If the system fails in the real root, and you have configured a SSH key for
the cluster, you should be able to ssh
to the node. A good first command is
systemctl --failed
. Important units to look at would be machine-config-daemon-firstboot.service
and kubelet.service
- in general, the problem is likely to be some dependency
of kubelet.
Not today. The MachineConfig doc discusses which sections
of the rendered Ignition can be changed, and that does not include e.g. the Ignition
storage
section. For example, you cannot currently switch an existing worker
node to be encrypted or use RAID after the fact - you must re-provision the system.
The MCO also does not currently support explicitly re-provisioning a system "in place", however
this is likely to be a future feature. For now, in machineAPI managed environments
you should oc delete
the corresponding machine
object, or in UPI installations,
cordon and drain the node, then delete the node
object and re-provision.
A further problem is that the MCO does not make it easy for new nodes to boot in the new configuration.
Related issues:
All this to say, it's quite hard to change storage layout with the MCO today, but this is a bug.
As of OCP 4.13 and below, when any extensions are enabled (e.g. kernel-rt
, usbguard
etc.)
the MCO will provision an rpm-md (yum/dnf) repository only at the time the MCD is making
changes to the host system.
This means that any other invocations of rpm-ostree (e.g. a manual rpm-ostree initramfs --enable
,
or rpm-ostree install
etc.) won't have that repository enabled.

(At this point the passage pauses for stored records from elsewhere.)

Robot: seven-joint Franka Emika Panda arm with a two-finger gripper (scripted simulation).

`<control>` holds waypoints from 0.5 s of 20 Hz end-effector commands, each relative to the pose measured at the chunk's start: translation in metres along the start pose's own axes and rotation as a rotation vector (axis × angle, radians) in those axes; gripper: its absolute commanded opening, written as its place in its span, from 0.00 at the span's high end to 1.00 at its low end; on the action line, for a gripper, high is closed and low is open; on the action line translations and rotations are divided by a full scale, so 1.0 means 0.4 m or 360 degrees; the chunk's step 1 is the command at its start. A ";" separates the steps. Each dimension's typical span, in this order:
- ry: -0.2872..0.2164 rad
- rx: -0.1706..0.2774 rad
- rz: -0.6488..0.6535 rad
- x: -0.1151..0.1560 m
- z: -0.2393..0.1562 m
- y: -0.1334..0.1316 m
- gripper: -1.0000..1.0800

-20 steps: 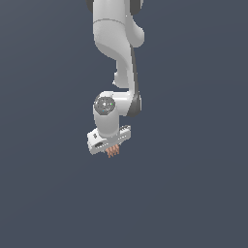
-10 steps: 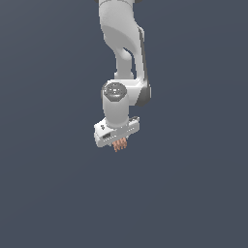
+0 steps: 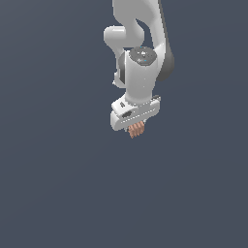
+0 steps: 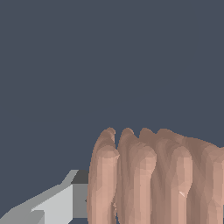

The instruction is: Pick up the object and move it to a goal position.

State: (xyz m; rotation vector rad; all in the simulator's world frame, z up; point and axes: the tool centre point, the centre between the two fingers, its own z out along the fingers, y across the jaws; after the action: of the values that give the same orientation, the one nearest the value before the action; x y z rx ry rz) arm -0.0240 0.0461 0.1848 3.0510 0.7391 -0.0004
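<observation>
Right now the gripper [image 3: 135,127] is hanging above the flat grey ground, a little right of centre in the exterior view, and the object [image 3: 137,129] is sitting between its fingers, poking out just below the white hand. The ribs of this salmon-brown lump are running roughly along the fingers' own direction, so its ridged end is pointing away from the palm and down toward the ground. In the wrist view the object [image 4: 153,175] is filling the space just beside one grey finger [image 4: 57,203] and touching it; the other finger is hidden. The fingers are closing narrowly on the lump, holding it clear of the ground. Counting: one arm, one gripper, one object. No goal marker is showing in either view, so which way the carry must go cannot be told.
</observation>
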 end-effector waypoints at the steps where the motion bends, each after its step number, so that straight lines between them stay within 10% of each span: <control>1: -0.0001 -0.0001 0.0000 0.009 -0.065 -0.050 1.00; 10: -0.0001 -0.0001 0.0000 0.050 -0.292 -0.225 1.00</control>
State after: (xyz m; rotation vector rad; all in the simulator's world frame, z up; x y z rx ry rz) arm -0.0438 0.1240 0.2861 3.0499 0.7400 0.0001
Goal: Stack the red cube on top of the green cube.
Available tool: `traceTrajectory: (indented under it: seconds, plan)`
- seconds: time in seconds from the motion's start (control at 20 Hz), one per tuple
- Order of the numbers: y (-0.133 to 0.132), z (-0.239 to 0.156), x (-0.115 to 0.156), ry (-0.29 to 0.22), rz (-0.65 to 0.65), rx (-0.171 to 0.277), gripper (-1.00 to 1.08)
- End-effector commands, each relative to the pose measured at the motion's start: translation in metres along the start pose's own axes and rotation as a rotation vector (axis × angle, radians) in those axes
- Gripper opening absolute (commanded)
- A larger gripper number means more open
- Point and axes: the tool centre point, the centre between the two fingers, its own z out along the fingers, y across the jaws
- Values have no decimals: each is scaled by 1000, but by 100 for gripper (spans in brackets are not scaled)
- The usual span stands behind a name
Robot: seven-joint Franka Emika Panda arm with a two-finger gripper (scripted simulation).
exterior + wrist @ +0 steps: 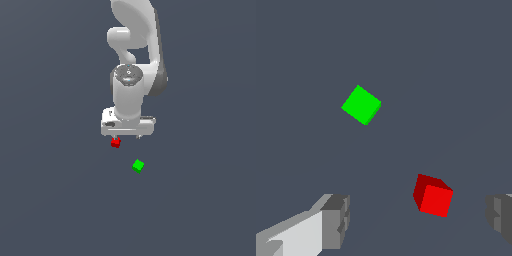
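Note:
The red cube [115,143] lies on the dark grey floor, just under the white gripper [128,136], below its finger on the exterior view's left. The green cube [138,165] rests apart from it, a short way nearer the camera and toward the exterior view's right. In the wrist view the red cube [433,196] shows between the two grey fingertips [336,220], touching neither. The gripper [418,220] is open and holds nothing. The green cube [361,104] lies well clear of the fingers.
The white arm [132,45] rises behind the gripper. A plain dark grey floor [50,200] stretches all around, and nothing but the two cubes is seen on it.

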Motion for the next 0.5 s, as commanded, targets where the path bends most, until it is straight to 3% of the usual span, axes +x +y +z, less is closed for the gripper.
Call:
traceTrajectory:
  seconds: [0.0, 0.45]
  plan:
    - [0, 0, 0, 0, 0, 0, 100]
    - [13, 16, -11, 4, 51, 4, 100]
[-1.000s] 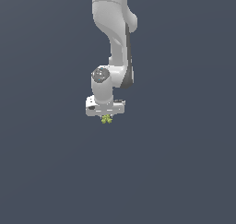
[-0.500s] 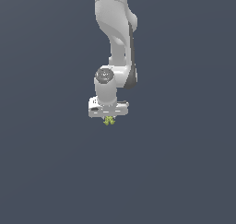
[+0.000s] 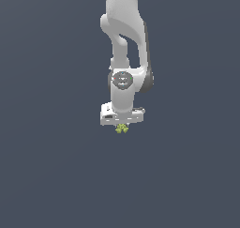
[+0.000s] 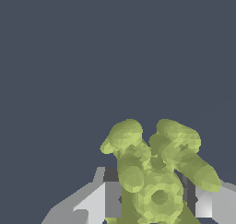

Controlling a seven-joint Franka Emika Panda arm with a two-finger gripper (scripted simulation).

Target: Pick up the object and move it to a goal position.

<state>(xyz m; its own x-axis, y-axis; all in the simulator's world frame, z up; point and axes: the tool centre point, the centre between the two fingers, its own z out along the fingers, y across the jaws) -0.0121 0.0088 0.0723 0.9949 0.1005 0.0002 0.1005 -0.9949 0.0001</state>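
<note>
Gripper (image 3: 122, 126), object (image 3: 122, 128) shifted rightward.

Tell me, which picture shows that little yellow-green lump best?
The wrist view: the object fills the picture there, its lobes plain, sitting between the gripper's fingers. In the exterior view it is only a tiny speck under the white hand.

I see the arm (image 3: 124, 39) reaching straight down, with the gripper (image 3: 122, 125) at its lower end. The object (image 3: 122, 128) sits directly under the gripper, between its fingers (image 4: 99, 202), one finger on each side touching it, its lobes poking out beyond them.
</note>
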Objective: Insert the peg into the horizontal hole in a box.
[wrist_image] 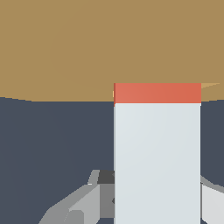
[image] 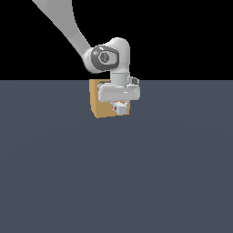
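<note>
Out on the exterior view, the Panda arm (image: 98, 50) reaches down from the top of the frame, its white hand parked right in front of the tan box (image: 97, 102) on the dark grey floor (image: 113, 182). The gripper (image: 120, 108) hangs low against the box's front face, and only a sliver of the peg (image: 119, 105) peeks out beneath it, white with a hint of orange. From here the hand covers the middle of that face, so the hole itself cannot be seen.

The wrist view fills in what that angle hides. The peg (wrist_image: 157, 153) runs away from the camera as a broad white bar, with just a short red-orange band showing before it meets the box (wrist_image: 65, 48); the rest of the red half is out of sight there. Grey fingers (wrist_image: 78, 205) flank the white half on both sides, closed against it, holding the peg.

No writing, labels or brand marks are readable anywhere.
</note>
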Robot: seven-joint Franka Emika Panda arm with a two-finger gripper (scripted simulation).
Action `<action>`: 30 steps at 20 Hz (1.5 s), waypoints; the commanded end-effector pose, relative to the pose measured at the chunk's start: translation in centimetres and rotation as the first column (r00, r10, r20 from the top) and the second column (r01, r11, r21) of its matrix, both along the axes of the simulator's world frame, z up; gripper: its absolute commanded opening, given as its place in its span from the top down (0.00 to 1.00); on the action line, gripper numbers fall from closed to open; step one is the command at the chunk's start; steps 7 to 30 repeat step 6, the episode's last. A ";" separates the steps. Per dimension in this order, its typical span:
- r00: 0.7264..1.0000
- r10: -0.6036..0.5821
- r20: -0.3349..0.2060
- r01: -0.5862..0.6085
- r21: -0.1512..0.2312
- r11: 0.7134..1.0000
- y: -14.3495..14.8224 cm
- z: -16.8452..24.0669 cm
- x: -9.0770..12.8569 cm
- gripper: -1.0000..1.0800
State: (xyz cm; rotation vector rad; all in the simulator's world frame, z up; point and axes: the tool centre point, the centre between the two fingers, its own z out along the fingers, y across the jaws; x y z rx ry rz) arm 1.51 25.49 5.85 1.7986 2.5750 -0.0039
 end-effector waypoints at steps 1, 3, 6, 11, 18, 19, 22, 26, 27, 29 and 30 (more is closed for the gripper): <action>1.000 0.003 0.003 -0.003 0.003 1.000 1.0 0.1 -0.2 1.00; 1.000 0.003 0.003 -0.003 0.003 1.000 1.1 0.2 -0.2 1.00; 1.000 0.003 0.003 -0.003 0.003 1.000 0.9 0.2 0.0 1.00; 1.000 0.003 0.003 -0.003 0.003 1.000 0.9 0.2 0.0 1.00; 1.000 0.003 0.003 -0.003 0.003 1.000 0.9 0.2 0.0 1.00; 1.000 0.003 0.003 -0.003 0.003 1.000 0.9 0.2 0.0 1.00; 1.000 0.003 0.003 -0.003 0.003 1.000 0.9 0.2 0.0 1.00; 1.000 0.003 0.003 -0.003 0.003 1.000 0.9 0.2 0.0 1.00; 1.000 0.003 0.003 -0.003 0.003 1.000 0.9 0.2 0.0 1.00; 1.000 0.003 0.003 -0.003 0.003 1.000 0.9 0.2 0.0 1.00; 1.000 0.003 0.003 -0.003 0.003 1.000 0.9 0.2 0.0 1.00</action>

In some cases, creating an empty/dummy repository in /etc/yum.repos.d
may suffice to work around this bug.
Or, adding the RHEL UBI repository or full RHEL entitlements may work.
In the future, the MCO may change to just leave the repository enabled and avoid this.
However, if you're doing deep changes to the host, it may work significantly better to instead switch to an image layering model.
Yes, RHEL worker nodes will have a instance of the Machine Config Daemon running on them. However, only a subset of MCO functionality is supported on RHEL worker nodes. It is possible to create a Machine Config to write files and systemd
units to RHEL worker nodes, but it is not possible to manage OS updates, kernel arguments, or extensions on RHEL worker nodes.